Wednesday, April 1, 2015

God's Tiny Reflection: Quantum Bias


Computer scientists use the model of unidirectional brain activity to create computational strategies based on the simple interpretation of how a cell decides whether or not to fire its axon. The algorithm uses multiple, analog, biased inputs to determine a single, digital, monotone output. Each input is assigned a bias or importance that changes throughout time as experience refines its overall impact. This happens through the recursive pruning and expansion of a dynamic decision-tree's limbs. It is a fractal growth that bends towards the increasing value of its output. A few important or highly biased dendrites can fire the axon while it takes many more with a lower bias to coax emission -- the quantum event.

How the biological cell determines the bias and firing patterns associated with its individual network is a mystery. There are about a hundred-billion neurons and a hundred-trillion connections (more than the stars in our galaxy). With this much complexity, how is a brain anything but a big box of noise? Why would a single neuron decide to fire? How does a sole voice count in a cacophony of others? It seems so random but functions much like a democratic poll; the brain signals the body to act when relative networks exhibit the required activity, in other words, reach the tipping-point; the little guys dance with enough enthusiasm to raise the roof. Unlike a democracy, not every vote is counted the same. Like a kleptocracy, an important few can make all the difference. Stars often steal the show, blowing that roof right off the walls.

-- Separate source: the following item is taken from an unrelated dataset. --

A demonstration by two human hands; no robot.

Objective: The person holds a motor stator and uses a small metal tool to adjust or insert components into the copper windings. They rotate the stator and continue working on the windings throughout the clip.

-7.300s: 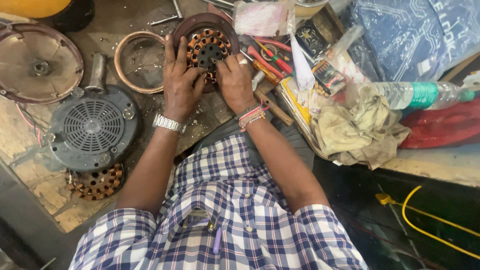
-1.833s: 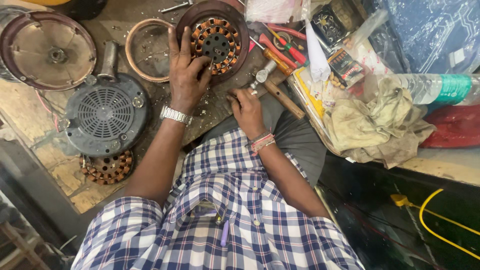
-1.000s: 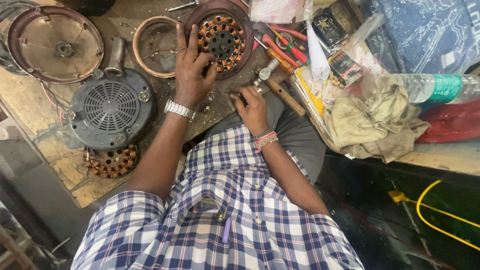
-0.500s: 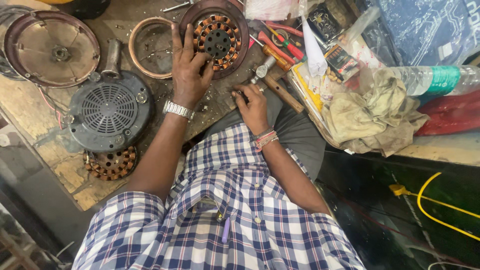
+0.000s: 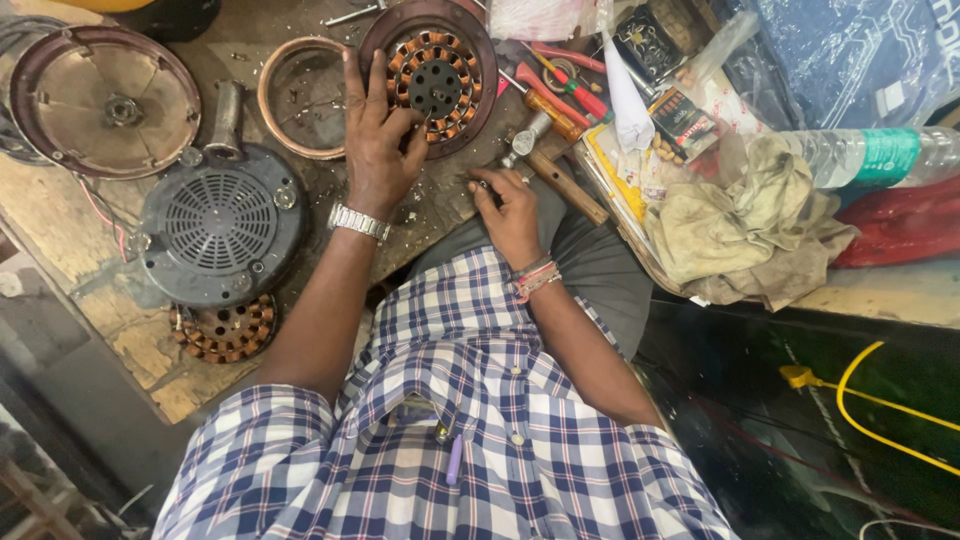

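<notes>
Head view, looking straight down over a checked shirt onto a cluttered workbench [image 5: 80, 250]. The left hand [image 5: 378, 150] lies spread over the stator [image 5: 432, 88], a dark round housing ringed with copper coils at about twelve o'clock from the person; its fingers are splayed wide and press on the left rim and coils, bracing the part rather than gripping it. The right hand [image 5: 510, 210], at about one o'clock, rests at the bench edge with fingers curled narrow around something small and dark; what it is cannot be told. Just beyond it, at one o'clock, lies a hammer [image 5: 550, 165] with a wooden handle, untouched.

The motor is already well apart, judging from how the pieces lie: a vented grey end cover [image 5: 220, 225] sits at ten o'clock, a second wound core [image 5: 228, 328] just below it at nine, a brown dished cover [image 5: 105, 100] at eleven, and a loose copper-coloured ring [image 5: 300, 95] just beside the stator on its left. The copper coils are intact in the stator under the hand, so work on them looks barely begun, and nothing is reassembled. Red-handled pliers and screwdrivers [image 5: 560, 85], a soiled rag [image 5: 740, 225] and a plastic bottle [image 5: 870, 155] lie at two o'clock, well away from either hand.
</notes>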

However a cell determines whether it will fire or not happens inside the cell where a dense mesh of microtubules holds the architecture of the cell together. For some time, this was the sole function assigned to the stuff. Now we know it plays a role in the firing of the axon. This substance is like the bones of a body except there are many more microtubules in a cell than bones in a body. This essential component of the system is linked with neurodegenerative diseases. How these fibers are aligned and what parts are stable and dynamic are the subject of intense study. But what do they mean?